**Problem requirements**
For the records below, work out the number of lines holding "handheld" and reply with only that.

Content starts

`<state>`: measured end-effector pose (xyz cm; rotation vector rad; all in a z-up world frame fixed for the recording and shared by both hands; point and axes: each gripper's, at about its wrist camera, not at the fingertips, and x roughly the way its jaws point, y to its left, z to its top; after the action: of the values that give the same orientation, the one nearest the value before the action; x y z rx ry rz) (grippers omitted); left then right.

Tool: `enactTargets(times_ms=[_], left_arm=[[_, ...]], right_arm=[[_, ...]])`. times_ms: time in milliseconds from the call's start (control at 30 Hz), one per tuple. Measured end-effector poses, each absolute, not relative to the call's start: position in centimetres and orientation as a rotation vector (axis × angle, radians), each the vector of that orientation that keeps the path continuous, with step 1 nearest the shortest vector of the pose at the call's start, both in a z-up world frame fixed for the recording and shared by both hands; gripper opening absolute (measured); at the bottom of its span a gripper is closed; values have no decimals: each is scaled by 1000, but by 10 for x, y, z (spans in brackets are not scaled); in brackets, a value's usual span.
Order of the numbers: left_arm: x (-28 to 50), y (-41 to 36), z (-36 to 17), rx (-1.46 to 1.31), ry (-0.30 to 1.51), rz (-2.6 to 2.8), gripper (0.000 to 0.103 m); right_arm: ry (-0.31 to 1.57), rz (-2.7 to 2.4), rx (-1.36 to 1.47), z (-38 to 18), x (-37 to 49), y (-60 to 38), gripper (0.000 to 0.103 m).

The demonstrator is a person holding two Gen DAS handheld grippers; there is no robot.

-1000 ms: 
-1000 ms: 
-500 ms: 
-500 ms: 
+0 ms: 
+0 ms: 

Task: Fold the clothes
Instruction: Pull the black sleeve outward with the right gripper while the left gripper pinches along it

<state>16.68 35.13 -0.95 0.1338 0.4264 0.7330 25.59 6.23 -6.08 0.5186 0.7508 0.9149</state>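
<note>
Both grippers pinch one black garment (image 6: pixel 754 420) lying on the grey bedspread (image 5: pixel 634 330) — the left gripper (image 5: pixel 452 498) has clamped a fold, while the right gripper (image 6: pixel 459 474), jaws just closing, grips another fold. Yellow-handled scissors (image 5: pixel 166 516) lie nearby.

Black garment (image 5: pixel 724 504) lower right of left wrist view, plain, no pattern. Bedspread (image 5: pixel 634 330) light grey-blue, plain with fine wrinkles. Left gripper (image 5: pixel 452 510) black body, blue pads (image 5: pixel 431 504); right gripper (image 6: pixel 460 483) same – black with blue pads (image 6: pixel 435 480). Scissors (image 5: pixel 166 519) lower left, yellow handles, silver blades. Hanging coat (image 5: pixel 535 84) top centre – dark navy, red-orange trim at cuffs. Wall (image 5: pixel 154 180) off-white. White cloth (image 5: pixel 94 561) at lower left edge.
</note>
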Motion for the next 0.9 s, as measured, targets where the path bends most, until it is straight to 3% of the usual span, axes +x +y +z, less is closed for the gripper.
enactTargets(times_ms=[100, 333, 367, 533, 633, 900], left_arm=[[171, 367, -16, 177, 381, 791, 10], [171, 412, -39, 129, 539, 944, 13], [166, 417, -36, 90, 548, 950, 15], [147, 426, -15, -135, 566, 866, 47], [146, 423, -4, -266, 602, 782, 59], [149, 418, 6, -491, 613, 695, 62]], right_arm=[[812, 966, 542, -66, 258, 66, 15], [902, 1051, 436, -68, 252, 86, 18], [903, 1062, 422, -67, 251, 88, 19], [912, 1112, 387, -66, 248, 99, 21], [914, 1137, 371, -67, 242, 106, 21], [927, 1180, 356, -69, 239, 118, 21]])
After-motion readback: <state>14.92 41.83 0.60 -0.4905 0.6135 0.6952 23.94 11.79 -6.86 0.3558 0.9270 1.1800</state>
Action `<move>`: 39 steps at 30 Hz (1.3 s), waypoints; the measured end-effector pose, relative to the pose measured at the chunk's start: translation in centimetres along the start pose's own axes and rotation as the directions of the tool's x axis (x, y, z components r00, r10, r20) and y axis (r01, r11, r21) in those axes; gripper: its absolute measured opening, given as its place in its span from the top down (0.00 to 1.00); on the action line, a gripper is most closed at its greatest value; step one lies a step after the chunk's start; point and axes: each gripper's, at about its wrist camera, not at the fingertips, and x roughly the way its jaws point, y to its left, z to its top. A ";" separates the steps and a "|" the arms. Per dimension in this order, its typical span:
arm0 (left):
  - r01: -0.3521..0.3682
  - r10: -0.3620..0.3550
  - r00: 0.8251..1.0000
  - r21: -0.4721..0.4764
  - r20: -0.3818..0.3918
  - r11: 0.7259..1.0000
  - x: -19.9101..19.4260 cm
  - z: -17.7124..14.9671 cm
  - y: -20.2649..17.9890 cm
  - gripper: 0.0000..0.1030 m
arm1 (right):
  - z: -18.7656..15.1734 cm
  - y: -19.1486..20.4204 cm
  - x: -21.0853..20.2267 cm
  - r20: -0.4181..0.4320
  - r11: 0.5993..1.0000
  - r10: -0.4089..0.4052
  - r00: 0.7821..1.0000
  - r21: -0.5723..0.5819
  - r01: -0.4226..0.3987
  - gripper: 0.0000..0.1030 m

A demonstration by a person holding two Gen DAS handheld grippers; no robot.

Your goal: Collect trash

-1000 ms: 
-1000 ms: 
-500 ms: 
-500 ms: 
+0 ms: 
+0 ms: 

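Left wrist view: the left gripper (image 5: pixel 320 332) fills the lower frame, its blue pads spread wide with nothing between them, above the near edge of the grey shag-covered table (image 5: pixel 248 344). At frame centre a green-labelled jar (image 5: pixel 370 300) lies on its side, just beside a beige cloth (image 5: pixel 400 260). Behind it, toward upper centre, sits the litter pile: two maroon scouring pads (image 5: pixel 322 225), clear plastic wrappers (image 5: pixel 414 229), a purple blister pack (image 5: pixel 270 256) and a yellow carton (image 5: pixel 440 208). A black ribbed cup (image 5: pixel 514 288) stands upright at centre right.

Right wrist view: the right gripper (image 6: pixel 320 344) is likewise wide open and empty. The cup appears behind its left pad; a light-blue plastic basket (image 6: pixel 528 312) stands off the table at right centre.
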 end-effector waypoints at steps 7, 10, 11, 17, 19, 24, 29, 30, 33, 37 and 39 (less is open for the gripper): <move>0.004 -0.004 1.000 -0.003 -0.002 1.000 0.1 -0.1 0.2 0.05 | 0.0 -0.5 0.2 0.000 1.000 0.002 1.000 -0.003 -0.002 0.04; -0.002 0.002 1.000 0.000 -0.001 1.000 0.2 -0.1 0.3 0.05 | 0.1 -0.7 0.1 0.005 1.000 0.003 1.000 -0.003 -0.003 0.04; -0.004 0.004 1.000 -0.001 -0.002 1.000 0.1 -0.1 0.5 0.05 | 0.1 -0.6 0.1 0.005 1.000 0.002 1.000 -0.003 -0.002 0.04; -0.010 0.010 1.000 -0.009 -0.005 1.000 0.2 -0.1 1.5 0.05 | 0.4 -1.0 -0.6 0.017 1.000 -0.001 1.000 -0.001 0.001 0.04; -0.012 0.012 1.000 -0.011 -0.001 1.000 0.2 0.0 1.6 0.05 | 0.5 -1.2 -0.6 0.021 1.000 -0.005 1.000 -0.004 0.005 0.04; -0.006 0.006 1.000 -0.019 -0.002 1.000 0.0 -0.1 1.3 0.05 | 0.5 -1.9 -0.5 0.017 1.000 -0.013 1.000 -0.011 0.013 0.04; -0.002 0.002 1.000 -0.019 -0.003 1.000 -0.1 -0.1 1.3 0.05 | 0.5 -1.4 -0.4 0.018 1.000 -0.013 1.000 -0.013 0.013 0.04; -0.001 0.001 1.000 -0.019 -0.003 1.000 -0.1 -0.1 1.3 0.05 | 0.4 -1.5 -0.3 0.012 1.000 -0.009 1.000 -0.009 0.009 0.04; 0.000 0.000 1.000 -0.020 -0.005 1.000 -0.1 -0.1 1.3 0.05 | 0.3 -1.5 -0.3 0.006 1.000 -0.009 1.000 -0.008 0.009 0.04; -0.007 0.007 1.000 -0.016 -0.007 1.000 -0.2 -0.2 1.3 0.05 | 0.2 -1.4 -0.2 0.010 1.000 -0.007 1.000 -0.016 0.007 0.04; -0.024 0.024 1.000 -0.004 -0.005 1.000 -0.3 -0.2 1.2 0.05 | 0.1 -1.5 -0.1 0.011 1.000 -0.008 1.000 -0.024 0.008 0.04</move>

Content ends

**Output below**
2